__Problem details__
Provide the material again, with every line intact and exact.

__Source material__
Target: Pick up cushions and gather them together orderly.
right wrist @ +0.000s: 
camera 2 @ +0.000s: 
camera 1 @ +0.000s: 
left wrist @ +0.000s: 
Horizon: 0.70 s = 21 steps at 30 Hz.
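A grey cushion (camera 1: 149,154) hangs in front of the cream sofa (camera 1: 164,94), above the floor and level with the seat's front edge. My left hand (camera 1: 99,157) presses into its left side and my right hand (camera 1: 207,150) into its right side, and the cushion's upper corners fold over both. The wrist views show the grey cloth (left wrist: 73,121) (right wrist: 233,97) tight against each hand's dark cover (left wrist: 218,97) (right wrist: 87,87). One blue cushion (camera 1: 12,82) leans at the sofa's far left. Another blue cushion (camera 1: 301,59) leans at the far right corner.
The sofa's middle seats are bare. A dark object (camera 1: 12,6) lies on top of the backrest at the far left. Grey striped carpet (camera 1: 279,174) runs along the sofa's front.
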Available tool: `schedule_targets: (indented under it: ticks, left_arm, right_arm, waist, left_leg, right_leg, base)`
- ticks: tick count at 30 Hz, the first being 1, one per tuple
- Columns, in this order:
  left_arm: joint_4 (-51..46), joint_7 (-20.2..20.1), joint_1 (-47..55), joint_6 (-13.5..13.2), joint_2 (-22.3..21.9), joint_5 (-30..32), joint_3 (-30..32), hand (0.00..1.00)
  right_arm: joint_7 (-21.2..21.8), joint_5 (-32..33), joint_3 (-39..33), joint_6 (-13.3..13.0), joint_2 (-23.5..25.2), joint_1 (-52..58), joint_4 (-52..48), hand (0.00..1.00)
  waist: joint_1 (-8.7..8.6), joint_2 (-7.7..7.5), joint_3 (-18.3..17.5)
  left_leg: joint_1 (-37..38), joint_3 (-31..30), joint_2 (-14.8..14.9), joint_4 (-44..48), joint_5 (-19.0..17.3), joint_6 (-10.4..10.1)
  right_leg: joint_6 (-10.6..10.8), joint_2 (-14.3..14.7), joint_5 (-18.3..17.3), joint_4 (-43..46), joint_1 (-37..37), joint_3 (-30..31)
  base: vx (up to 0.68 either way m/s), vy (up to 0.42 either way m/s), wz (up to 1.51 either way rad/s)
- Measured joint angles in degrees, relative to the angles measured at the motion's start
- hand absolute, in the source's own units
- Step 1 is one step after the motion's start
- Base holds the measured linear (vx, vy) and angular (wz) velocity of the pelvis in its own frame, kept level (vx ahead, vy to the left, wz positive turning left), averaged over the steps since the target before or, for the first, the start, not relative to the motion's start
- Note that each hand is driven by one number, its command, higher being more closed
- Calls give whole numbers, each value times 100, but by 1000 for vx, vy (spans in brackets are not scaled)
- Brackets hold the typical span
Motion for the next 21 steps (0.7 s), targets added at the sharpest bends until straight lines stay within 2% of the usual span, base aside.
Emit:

__Problem solution__
Target: Pick up cushions and gather them together orderly.
right wrist @ +0.000s: 
camera 2 @ +0.000s: 
camera 1 @ +0.000s: 
left wrist @ +0.000s: 
Horizon: 0.70 s = 21 steps at 30 Hz.
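A grey cushion (camera 1: 149,154) hangs in front of the cream sofa (camera 1: 164,94), above the floor and level with the seat's front edge. My left hand (camera 1: 99,157) presses into its left side and my right hand (camera 1: 207,150) into its right side, and the cushion's upper corners fold over both. The wrist views show the grey cloth (left wrist: 73,121) (right wrist: 233,97) tight against each hand's dark cover (left wrist: 218,97) (right wrist: 87,87). One blue cushion (camera 1: 12,82) leans at the sofa's far left. Another blue cushion (camera 1: 301,59) leans at the far right corner.
The sofa's middle seats are bare. A dark object (camera 1: 12,6) lies on top of the backrest at the far left. Grey striped carpet (camera 1: 279,174) runs along the sofa's front.
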Available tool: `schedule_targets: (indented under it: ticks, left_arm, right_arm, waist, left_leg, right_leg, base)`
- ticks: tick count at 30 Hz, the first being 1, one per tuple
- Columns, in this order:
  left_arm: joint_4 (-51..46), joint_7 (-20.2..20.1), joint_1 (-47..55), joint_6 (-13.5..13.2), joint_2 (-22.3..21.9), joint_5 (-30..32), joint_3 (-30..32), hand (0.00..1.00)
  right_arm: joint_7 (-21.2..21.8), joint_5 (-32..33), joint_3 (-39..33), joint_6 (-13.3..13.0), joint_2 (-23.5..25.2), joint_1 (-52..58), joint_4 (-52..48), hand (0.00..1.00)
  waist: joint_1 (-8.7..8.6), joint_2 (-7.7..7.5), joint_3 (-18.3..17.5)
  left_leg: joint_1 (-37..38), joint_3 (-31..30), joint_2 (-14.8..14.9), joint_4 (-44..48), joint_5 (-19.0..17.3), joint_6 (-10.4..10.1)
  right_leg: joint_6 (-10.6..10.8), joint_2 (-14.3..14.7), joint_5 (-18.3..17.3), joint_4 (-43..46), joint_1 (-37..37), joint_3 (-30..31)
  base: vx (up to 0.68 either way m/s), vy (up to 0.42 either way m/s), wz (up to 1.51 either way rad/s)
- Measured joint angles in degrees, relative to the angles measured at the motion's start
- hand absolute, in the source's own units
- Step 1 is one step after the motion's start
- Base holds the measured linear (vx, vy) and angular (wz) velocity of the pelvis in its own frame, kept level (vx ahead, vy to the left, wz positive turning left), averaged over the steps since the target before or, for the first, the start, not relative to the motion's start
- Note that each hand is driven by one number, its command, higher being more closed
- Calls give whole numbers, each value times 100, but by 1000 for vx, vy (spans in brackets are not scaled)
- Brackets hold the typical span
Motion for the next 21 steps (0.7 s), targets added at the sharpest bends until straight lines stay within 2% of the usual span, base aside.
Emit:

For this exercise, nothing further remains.